Ashley Bourgeois, DVM, DACVD: You’re like, “What are you doing to my client?”
Christopher Pachel, DVM, DACVB, CABC: I get it, because there are so many clients who have been given a recommendation, whether that’s for giving the medication, doing the bath, doing whatever. Maybe they didn’t recognize it was going to be difficult. They’re going home and doing the best they can, giving it the old college try, so to speak. I’m not faulting the clients or the veterinarians necessarily, but now we’re in a situation where accomplishing that goal and achieving success is coming at a cost. We may be conditioning a certain level of defensiveness, potentially in some cases even damaging the trust relationship that exists between the owner and the animal.
I love being able to troubleshoot that. Sometimes we get enough notice that we can do that preemptively, but in many cases we don’t. I’m smiling because just this morning I was watching a video that one of our clients at the Animal Behavior Clinic sent who’s been working with one of my team members as well as my technician—she’s been working with a clicker training, marking program. She’s got 2 dogs, one who would benefit from topical therapy in his feet and will not tolerate it. It was creating some stressors. She taught, utilizing reinforcement-based methodology, taught them both because it worked better to have both dogs at the same time. They’re now taking turns stepping up and putting their feet inside a little bucket and then stepping out while they get a reinforcement. It’s the most amazing video to see. We will be sharing it at some point very soon on our social media as well in the Animal Behavior Clinic.
Ashley Bourgeois, DVM, DACVD: I want to see this.
Christopher Pachel, DVM, DACVB, CABC: You’re going to love it.
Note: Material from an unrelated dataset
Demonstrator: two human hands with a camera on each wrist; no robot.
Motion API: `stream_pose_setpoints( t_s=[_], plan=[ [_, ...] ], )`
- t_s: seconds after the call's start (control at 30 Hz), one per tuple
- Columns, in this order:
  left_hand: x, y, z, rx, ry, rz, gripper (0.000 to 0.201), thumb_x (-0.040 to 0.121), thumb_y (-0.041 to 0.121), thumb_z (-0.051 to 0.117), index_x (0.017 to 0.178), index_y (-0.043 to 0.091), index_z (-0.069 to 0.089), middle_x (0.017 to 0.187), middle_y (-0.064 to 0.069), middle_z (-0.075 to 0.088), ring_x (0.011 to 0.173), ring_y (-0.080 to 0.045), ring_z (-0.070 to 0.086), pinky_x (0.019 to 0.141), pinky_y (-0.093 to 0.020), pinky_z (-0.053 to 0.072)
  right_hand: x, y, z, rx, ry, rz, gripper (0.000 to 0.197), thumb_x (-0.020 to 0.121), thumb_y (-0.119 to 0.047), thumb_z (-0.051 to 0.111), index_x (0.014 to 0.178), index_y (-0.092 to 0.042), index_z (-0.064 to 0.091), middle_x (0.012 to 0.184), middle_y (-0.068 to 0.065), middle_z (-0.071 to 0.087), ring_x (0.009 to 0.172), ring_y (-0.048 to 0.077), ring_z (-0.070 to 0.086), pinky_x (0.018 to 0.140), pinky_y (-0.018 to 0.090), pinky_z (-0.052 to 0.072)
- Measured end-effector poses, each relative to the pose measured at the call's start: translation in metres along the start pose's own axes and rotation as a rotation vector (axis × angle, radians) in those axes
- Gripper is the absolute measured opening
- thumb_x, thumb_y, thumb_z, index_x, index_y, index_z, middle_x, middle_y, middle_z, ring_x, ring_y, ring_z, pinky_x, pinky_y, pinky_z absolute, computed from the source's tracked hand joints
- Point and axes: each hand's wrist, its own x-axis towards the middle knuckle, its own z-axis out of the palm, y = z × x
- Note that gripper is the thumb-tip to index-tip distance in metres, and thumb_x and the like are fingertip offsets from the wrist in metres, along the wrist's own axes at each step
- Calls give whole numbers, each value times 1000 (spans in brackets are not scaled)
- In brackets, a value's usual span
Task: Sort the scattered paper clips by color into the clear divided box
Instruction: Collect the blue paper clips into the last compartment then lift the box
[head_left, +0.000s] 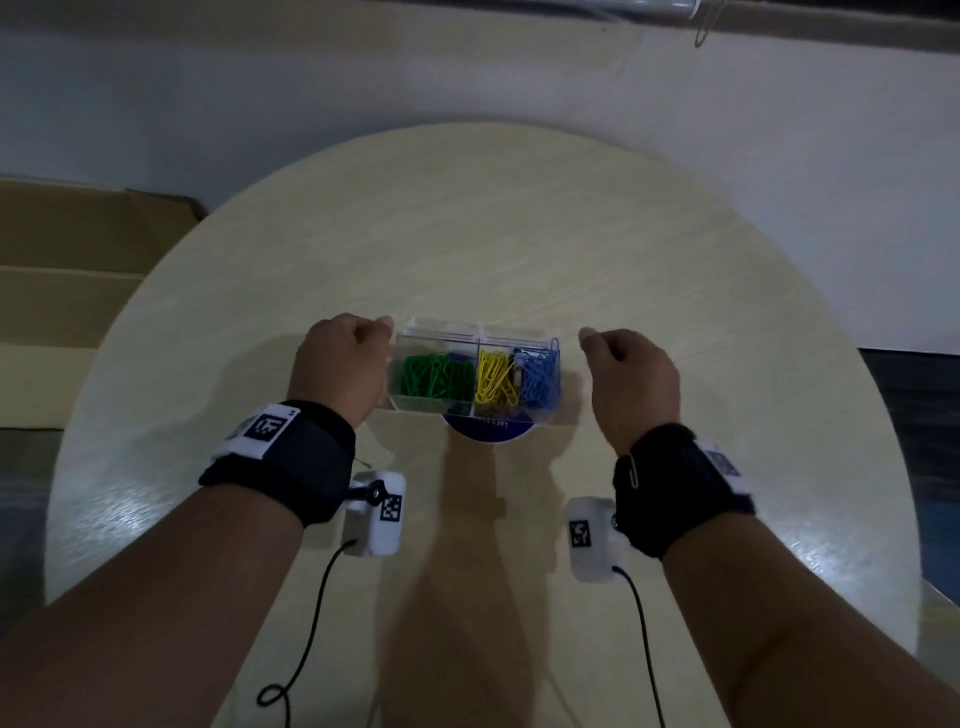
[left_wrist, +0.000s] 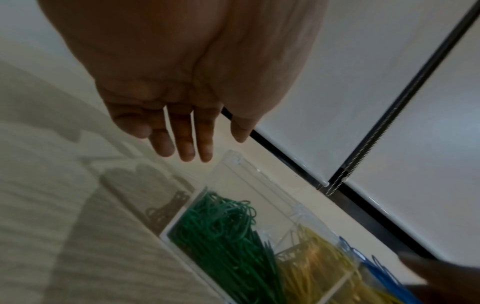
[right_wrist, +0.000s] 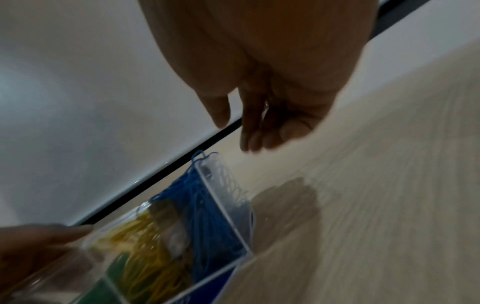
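A clear divided box stands at the middle of the round table. It holds green clips on the left, yellow clips in the middle and blue clips on the right. My left hand hovers close by the box's left end with relaxed fingers over the box's corner, holding nothing. My right hand hangs a little to the right of the box, apart from it. Its fingers are loosely bent and hold nothing. One blue clip pokes over the rim.
A blue round label shows under the box's near edge. A silver paper clip is hooked on the right wristband. Flat cardboard lies beyond the table's left edge, and a white wall stands behind.
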Motion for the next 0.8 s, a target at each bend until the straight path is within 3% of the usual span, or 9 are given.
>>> stream_pose_setpoints(
  t_s=[0.07,0.17,0.27,0.33,0.43,0.53,0.6,0.67,0.8],
  plan=[
    [4,6,2,-46,-124,-94,48,100,46,40,73,11,59,82,-10,61,83,-31,57,75,-34,39,16,3,7,9,-225,129,48,94,-49,45,90,-9,71,90,8,71,85,25,64,78,36,50],
    [6,14,7,-213,-198,-169,36,100,46,43,92,17,63,102,-4,57,96,-25,53,87,-33,39,24,1,18,70,-386,166,54,94,-52,40,101,-7,69,99,9,71,90,24,64,82,38,48],
    [8,10,12,-338,-171,-122,34,97,45,47,105,21,70,108,3,66,105,-21,59,96,-36,45,20,-4,18,385,-344,279,47,92,-52,45,95,-14,72,104,4,72,95,26,66,77,41,49],
    [7,7,11,-448,-161,-107,30,95,49,46,101,33,71,111,5,69,106,-17,62,99,-43,49,15,-7,14,552,-352,323,42,94,-47,44,96,-17,73,106,1,71,96,26,66,78,44,51],
    [3,6,11,-577,-180,-106,38,96,56,39,100,35,71,113,5,69,107,-15,64,97,-46,50,5,-10,8,713,-340,302,37,96,-42,45,97,-16,72,108,5,67,91,24,67,76,42,53],
    [-4,6,11,-695,-177,-112,44,97,58,35,102,31,70,118,6,68,114,-16,61,94,-40,49,-9,-8,7,772,-303,259,26,93,-34,56,98,-13,70,106,3,69,90,19,69,74,35,57],
    [-9,5,11,-735,-171,-98,39,99,53,37,104,32,69,123,7,64,120,-16,57,92,-36,49,-17,-2,11,748,-265,207,20,86,-34,67,102,-22,70,112,3,68,99,19,68,82,36,55],
    [-14,2,9,-747,-173,-83,30,99,48,41,107,40,68,129,9,60,125,-15,53,101,-39,47,-25,6,15,677,-228,163,26,81,-34,73,106,-33,68,118,-3,66,105,15,65,87,36,54],
    [-25,-8,11,-657,-178,-14,27,95,34,56,118,47,62,136,16,56,126,-3,50,107,-38,43,-39,13,24,630,-207,132,36,84,-18,71,116,-32,64,114,-1,69,105,8,65,86,37,57]
  ],
)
It’s that sort of stuff where we can say, “You’re in the midst of it. You can’t do the therapy that’s been asked of you.” Then we just have to start with what’s doable, so let’s start where we are. Let’s move it forward, and eventually we’ll catch up to that recommendation. Maybe it’s tomorrow, maybe it’s next week. The allergies are still going to be there. We either put in the work now to catch up with them, or a month from now we’re still going to be navigating the same problem, not making any headway. So, let’s dig in.
Ashley Bourgeois, DVM, DACVD: Yes. That’s where the check-in is important too because you’re right, you can ask all the questions, and sometimes as clients come in for their initial examination, especially right now when they are waiting a long time to see a veterinarian with how busy most of us are. Say they make it to my door, and then they’re in. They’re committed. They’ve made it. They’re at their appointment they’ve been waiting for, and then suddenly, I spew off 10 things they should do. They’re like, “Yes, I’m here. This is why I waited.” Then real life happens. Suddenly, we’re at home, and our kids are running around, or we go back to traveling, or the dog hates it and we didn’t think they would. That’s why the rechecks and check-ins are really important.
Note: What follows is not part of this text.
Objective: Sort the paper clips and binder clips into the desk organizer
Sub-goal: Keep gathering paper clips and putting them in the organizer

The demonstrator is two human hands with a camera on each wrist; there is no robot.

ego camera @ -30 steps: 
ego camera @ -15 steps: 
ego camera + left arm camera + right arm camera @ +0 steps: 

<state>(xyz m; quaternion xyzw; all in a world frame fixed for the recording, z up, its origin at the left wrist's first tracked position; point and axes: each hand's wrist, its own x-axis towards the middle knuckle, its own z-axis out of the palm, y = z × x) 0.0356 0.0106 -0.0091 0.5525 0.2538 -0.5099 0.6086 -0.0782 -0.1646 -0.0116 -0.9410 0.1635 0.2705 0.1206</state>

For us, we always look over the discharge instructions. “Are you doing this? Are you wiping the paws once a day?” That’s where you can pick up on those things like, “Oh no, they hate it,” or “No, bathing didn’t go well because of this reason.” Where if we just see them and don’t really check in, it just keeps being copied-pasted, copied-pasted on the discharge instructions. You find out a year later that they’ve never bought a new thing of wipes or a new bottle of shampoo. Well, that doesn’t make any sense and they go, “Oh, I don’t do it.”
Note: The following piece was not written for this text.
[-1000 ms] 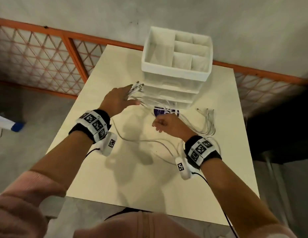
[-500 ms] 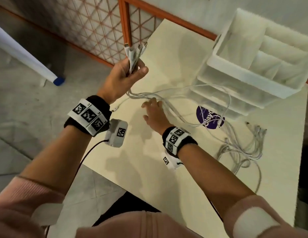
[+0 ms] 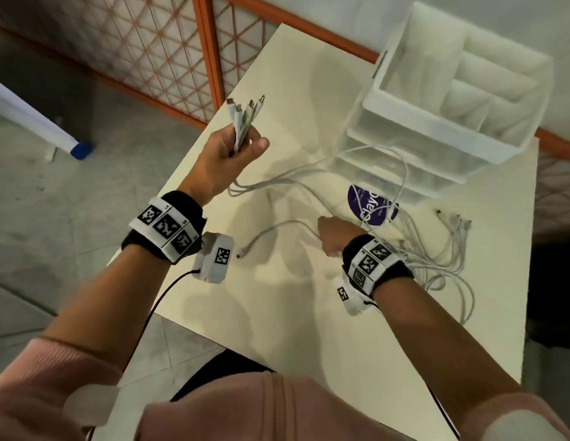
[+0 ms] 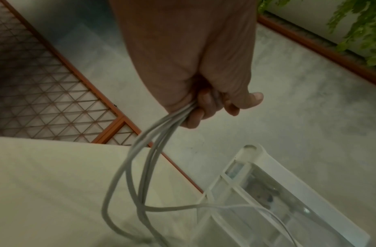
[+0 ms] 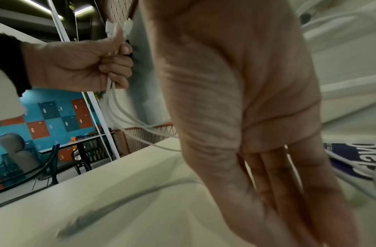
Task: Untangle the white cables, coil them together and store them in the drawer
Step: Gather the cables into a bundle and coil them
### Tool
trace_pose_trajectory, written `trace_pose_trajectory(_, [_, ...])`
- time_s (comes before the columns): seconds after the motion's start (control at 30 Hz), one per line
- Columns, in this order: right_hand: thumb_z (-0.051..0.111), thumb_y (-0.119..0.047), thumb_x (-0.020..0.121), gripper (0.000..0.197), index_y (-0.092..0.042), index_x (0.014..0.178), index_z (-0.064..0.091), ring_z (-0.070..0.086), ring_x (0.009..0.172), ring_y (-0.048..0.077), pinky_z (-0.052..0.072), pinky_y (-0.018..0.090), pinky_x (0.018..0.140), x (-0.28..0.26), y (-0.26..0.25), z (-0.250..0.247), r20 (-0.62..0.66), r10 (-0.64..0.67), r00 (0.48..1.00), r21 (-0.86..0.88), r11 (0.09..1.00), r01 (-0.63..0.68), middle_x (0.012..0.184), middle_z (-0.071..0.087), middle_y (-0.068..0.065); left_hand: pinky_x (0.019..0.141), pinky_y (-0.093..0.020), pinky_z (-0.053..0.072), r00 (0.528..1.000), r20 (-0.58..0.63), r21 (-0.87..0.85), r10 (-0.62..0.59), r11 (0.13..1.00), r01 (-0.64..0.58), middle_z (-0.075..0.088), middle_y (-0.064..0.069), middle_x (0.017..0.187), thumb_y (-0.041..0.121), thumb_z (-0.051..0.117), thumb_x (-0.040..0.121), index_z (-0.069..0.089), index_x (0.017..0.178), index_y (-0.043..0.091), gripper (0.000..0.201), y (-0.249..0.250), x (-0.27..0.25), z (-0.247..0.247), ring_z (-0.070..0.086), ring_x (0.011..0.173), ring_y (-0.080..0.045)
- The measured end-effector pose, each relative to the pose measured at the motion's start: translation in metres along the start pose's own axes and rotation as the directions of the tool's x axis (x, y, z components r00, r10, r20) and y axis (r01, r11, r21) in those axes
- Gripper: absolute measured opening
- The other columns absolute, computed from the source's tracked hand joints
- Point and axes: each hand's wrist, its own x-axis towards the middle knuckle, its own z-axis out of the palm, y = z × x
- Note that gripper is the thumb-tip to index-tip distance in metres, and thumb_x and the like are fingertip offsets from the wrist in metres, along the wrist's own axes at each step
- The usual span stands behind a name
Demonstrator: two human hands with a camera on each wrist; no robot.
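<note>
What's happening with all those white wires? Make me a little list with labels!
left hand: raised, grips a bunch of white cables just below their plugs
right hand: low over the table, fingers straight, among the cable strands
loose cable ends: lying on the table
drawer unit: white, at the table's far edge
purple sticker: under some cables

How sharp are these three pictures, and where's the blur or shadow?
Head view: mostly sharp, wide-angle bending at the edges; soft shadows of the arms on the cream table top. Left wrist view: dim, the left hand and the white cables slightly soft. Right wrist view: the right hand fills the frame, its fingers and the table edge motion-blurred.
</note>
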Motion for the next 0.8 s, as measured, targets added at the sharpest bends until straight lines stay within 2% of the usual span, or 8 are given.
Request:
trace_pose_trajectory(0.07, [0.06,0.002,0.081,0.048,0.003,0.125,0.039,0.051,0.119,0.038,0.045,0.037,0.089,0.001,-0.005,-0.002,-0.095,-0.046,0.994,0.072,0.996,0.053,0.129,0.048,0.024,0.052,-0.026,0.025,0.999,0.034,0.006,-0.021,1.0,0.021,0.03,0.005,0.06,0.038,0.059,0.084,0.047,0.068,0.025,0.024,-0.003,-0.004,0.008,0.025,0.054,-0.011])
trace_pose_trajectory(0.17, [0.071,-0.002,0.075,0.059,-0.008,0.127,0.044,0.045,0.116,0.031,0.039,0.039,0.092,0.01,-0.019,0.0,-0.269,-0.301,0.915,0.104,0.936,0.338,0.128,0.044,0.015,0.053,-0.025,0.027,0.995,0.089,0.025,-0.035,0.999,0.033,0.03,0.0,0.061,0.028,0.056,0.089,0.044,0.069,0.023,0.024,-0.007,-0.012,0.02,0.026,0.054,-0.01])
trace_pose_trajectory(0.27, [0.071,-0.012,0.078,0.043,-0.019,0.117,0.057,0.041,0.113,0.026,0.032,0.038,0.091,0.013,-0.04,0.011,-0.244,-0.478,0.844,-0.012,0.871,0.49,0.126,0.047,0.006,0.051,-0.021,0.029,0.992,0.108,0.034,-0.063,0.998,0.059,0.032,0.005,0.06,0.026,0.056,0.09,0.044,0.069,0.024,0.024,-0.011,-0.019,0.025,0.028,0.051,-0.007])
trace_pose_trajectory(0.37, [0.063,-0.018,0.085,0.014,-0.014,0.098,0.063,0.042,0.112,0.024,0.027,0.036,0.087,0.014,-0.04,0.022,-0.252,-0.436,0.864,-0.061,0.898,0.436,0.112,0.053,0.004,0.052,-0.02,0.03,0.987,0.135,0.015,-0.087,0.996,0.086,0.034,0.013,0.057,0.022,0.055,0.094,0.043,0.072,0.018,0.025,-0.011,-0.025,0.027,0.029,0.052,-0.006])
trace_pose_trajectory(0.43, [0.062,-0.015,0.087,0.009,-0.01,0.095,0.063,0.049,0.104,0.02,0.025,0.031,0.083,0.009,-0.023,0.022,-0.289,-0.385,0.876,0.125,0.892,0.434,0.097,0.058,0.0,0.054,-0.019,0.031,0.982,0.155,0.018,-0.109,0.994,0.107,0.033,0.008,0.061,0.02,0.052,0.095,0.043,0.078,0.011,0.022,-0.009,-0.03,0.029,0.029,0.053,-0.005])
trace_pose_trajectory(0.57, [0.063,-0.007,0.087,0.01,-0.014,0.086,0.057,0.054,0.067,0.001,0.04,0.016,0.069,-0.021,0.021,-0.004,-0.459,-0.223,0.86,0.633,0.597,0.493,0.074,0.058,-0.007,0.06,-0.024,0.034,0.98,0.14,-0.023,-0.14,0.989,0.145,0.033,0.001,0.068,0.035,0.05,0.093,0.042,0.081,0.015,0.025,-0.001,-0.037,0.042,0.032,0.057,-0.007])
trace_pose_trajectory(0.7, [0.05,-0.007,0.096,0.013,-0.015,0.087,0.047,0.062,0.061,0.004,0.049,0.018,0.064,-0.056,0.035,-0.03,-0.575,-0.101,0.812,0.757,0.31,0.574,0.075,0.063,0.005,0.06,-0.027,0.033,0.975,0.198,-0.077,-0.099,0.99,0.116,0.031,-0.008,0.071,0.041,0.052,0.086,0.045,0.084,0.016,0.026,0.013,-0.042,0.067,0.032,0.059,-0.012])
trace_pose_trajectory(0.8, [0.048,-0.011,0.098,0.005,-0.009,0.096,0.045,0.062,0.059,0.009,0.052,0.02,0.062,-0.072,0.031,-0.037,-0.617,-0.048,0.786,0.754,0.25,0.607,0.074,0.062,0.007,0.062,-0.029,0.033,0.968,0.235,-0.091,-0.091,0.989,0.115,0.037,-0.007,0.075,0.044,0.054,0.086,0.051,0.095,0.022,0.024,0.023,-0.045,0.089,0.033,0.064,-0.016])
Checking in is important, and we forget about that. We get them through the bad flare, and they’re all excited. But that maintenance and those rechecks, we need good rechecks. We want the good rechecks where they’re coming in because they understand what we we’re looking for, but also so we can tweak those things. Bathing is not realistic for you now, maybe there’s someone at home who’s ill, maybe you are traveling. You’re going on a 3-week vacation when that happens again, and you can’t ask the dog sitter to do that. But you can when you come back.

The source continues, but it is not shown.